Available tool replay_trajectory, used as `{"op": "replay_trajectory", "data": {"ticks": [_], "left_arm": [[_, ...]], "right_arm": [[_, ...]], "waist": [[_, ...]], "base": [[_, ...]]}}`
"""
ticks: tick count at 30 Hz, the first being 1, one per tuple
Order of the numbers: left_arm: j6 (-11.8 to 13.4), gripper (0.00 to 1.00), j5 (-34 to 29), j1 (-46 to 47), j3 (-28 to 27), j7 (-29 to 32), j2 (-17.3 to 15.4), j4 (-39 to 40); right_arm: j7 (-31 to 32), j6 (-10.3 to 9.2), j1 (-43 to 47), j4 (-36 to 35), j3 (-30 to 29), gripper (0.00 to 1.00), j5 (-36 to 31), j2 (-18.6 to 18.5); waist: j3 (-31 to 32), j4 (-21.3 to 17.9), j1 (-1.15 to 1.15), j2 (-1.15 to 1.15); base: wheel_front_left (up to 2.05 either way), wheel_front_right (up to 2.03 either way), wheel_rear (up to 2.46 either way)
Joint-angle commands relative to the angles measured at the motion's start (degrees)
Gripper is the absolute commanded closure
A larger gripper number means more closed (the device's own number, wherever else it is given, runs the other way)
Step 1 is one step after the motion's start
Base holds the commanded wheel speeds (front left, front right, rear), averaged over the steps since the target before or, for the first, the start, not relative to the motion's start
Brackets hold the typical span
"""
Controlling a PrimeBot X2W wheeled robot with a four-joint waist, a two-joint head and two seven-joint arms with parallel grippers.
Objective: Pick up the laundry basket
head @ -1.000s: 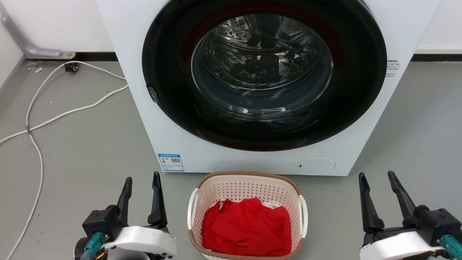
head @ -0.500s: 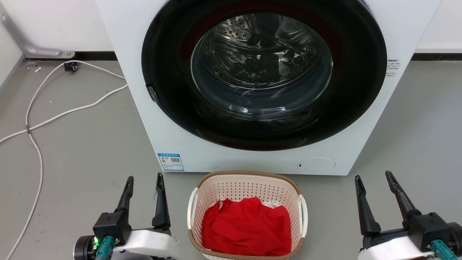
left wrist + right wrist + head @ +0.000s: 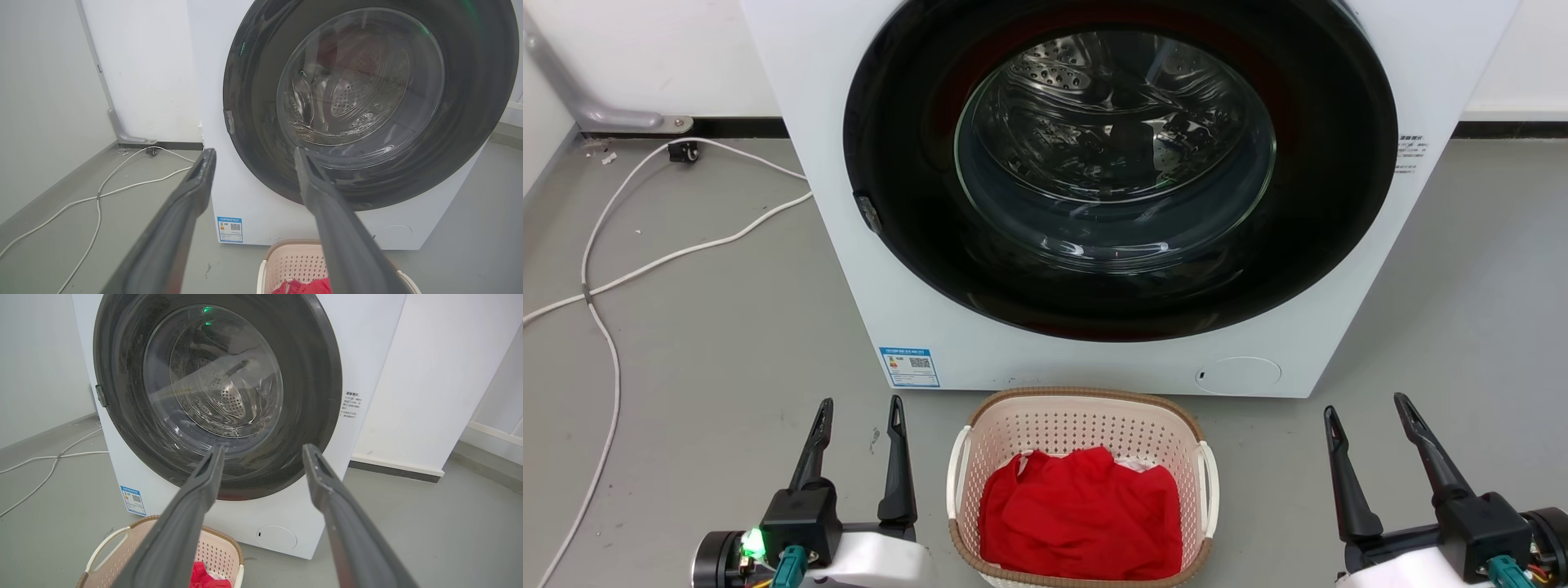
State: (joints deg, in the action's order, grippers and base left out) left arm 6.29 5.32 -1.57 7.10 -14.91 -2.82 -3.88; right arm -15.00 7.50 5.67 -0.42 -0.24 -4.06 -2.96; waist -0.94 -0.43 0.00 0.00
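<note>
The laundry basket (image 3: 1086,426) sits on the grey floor (image 3: 711,343) just in front of the front-loading washing machine (image 3: 837,204), centred under its closed glass door, with a red garment (image 3: 1082,514) heaped inside. The left gripper (image 3: 861,404) hangs just beside the basket's left white handle (image 3: 953,482), jaws spread and empty. The right gripper (image 3: 1365,406) stands further out from the right white handle (image 3: 1211,482), jaws likewise spread on nothing. Both point away towards the machine. Flanking the basket this way looks like preparation for a two-handed lift, one open gripper for each handle. The right arm seems to have more ground to close. A white cable (image 3: 686,253) trails over the floor at the far left, well apart from the basket
</note>
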Motion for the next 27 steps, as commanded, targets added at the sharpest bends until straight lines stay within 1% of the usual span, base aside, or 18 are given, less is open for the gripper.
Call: {"op": "replay_trajectory", "data": {"ticks": [1, 13, 27], "left_arm": [[0.2, 0.00, -0.5, -0.5, 0.0, -0.4, -0.1, 0.2], [0.3, 0.00, -0.6, -0.5, 0.1, -0.4, -0.1, -0.2], [0.2, 0.00, -0.5, -0.5, 0.0, -0.4, -0.1, -0.1]], "right_arm": [[-0.2, -0.02, 0.6, 0.2, -0.2, 0.00, 0.3, 0.2], [-0.2, -0.02, 0.4, 1.2, -0.4, 0.00, 2.0, 0.2], [-0.2, -0.02, 0.3, 1.3, 0.0, 0.00, 2.2, 0.2]], "waist": [[0.0, 0.0, 0.00, 0.00], [-0.1, 0.1, 0.00, 0.00], [-0.5, 0.1, 0.00, 0.00]], "base": [[0.00, 0.00, 0.00], [0.00, 0.00, 0.00], [0.00, 0.00, 0.00]]}}
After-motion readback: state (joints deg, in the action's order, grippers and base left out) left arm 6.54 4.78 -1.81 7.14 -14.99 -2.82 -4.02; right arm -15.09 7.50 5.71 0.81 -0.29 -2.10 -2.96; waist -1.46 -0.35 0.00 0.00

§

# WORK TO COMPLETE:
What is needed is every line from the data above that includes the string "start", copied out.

# SOLUTION:
Joint-angle commands relative to the angles measured at the motion's start (degrees)
Step 1 is one step after the motion's start
Base holds the commanded wheel speeds (front left, front right, rear), averaged over the steps since the target before or, for the first, the start, not relative to the motion's start

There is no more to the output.